Qualche giorno fa la signora Ministro Cartabia ha illustrato al Parlamento la sua relazione sull'amministrazione della giustizia.(relazione al link).
Al di là del merito di quanto riferito in Parlamento, credo che meriti riportarsi la lettera indirizzata al ministero dalla madre di una vittima sul lavoro; lettera che la prof.ssa Cartabia ha utilizzato come premessa al suo intervento.
Quel testo, che riportiamo senza nulla aggiungere, esprime, meglio di tanti altri, il senso della Giustizia e fotografa lo stato della nostra giustizia.
«Illustre Signora Ministro,
Le scrivo questa lettera pubblica per chiedere il Suo conforto, affranta dalla morte sul lavoro di mio figlio Roberto [avvenuta quattro anni prima] e dall’impossibilità di vedere celebrato il processo in tempi ragionevoli.
Ho settantacinque anni e sono vedova. Roberto, il più piccolo dei miei figli, era il mio sostegno in tutto, aveva trentadue anni e viveva con me. […]

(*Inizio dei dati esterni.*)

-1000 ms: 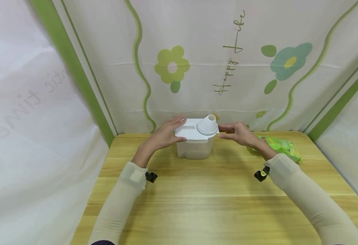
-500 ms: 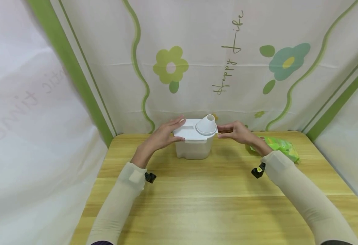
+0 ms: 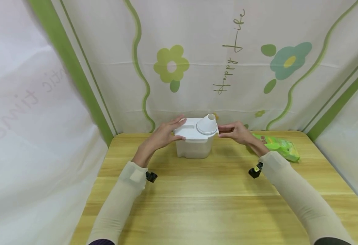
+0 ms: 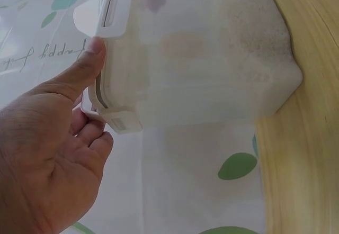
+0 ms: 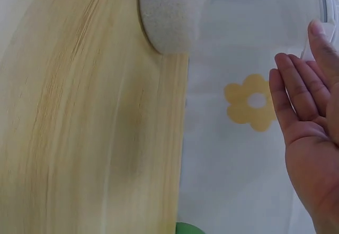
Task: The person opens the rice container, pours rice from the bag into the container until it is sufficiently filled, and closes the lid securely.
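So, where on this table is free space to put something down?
The wide wooden table front, between the two sleeves and nearer than the white container, is bare. The left back corner also. It is crowded at the back: left hand and right hand flank the container, and a green packet lies right.

The container [image 3: 194,148] looks like frosted, translucent plastic with a matt, slightly grainy wall, and its lid [image 3: 194,131] and funnel [image 3: 208,124] are smooth opaque white plastic. The table [image 3: 197,197] is pale wood with visible grain and a soft sheen. The backdrop [image 3: 197,51] is thin printed cloth, and the green packet [image 3: 281,148] looks like glossy plastic film.
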A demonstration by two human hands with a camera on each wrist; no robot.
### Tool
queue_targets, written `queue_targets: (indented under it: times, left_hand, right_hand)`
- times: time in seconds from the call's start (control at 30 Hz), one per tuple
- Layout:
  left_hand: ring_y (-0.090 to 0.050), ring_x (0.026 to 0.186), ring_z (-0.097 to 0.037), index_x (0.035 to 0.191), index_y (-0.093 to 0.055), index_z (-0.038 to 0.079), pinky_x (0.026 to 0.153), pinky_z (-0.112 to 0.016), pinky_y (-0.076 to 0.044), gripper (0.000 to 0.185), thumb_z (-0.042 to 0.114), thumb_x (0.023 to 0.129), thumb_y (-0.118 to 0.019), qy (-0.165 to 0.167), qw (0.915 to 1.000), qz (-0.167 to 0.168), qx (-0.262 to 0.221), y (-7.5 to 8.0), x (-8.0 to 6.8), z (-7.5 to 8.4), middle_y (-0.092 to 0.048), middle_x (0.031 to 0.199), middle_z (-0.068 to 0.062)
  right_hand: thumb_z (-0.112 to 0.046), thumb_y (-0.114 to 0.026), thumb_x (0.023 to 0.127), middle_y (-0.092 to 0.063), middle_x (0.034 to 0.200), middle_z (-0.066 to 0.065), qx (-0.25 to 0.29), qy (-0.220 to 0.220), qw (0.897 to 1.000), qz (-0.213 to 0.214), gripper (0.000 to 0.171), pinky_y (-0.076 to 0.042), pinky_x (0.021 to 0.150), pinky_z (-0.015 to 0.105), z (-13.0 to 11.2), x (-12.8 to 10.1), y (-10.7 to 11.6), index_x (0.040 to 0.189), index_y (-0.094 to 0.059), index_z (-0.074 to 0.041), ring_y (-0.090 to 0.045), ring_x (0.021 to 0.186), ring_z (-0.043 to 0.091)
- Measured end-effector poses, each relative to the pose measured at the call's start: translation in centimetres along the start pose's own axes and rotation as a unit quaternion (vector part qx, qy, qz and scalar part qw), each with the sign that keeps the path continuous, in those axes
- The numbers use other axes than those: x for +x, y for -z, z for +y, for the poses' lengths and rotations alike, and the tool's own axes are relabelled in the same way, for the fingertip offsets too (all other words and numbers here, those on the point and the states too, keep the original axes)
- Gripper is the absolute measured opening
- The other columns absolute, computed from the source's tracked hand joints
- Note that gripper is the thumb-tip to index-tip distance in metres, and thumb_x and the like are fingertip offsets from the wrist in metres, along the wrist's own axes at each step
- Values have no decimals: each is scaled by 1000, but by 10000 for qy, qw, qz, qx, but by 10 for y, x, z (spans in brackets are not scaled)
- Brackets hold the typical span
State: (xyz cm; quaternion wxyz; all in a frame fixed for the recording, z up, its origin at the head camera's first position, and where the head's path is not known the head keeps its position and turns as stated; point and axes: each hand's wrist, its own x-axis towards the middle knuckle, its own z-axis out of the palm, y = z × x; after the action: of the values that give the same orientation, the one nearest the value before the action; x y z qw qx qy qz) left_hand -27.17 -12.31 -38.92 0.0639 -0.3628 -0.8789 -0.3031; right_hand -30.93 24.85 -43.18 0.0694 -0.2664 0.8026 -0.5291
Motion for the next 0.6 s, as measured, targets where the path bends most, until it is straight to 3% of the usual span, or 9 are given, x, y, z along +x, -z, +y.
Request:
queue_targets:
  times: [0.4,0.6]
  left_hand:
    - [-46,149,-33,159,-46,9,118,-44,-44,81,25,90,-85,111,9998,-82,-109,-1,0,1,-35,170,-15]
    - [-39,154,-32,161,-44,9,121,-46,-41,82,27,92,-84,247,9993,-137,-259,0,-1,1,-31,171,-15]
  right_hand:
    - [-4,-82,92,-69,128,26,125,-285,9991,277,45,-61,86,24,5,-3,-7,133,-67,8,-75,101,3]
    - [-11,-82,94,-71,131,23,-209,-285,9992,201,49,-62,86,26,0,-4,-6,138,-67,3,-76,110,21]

Il nostro processo […] non si riesce a celebrare, nonostante rientri in quelli cosiddetti a trattazione prioritaria […]. Il Tribunale […] non è in grado […] di poter far svolgere in sicurezza i processi con più parti a causa della carenza di aule attrezzate, risorse e personale e per questa ragione in un anno e mezzo, da quando è iniziato il dibattimento, a causa di continui rinvii è stato sentito solo uno dei circa venti testimoni. Con questa cadenza il processo di primo grado durerà numerosi anni […].
Sono sicura che morirò prima di vedere la fine di questo processo […] senza poter sapere come e da chi è stato ucciso mio figlio […]
Le scrivo come madre, vedova e umile cittadina, per chiedere il Suo conforto e, nei limiti delle Sue possibilità e competenze, di approfondire la disastrosa realtà di quel tribunale.
Prima di morire, vorrei poter andare sulla tomba di mio figlio Roberto per dirgli che la giustizia terrena ha fatto il Suo corso».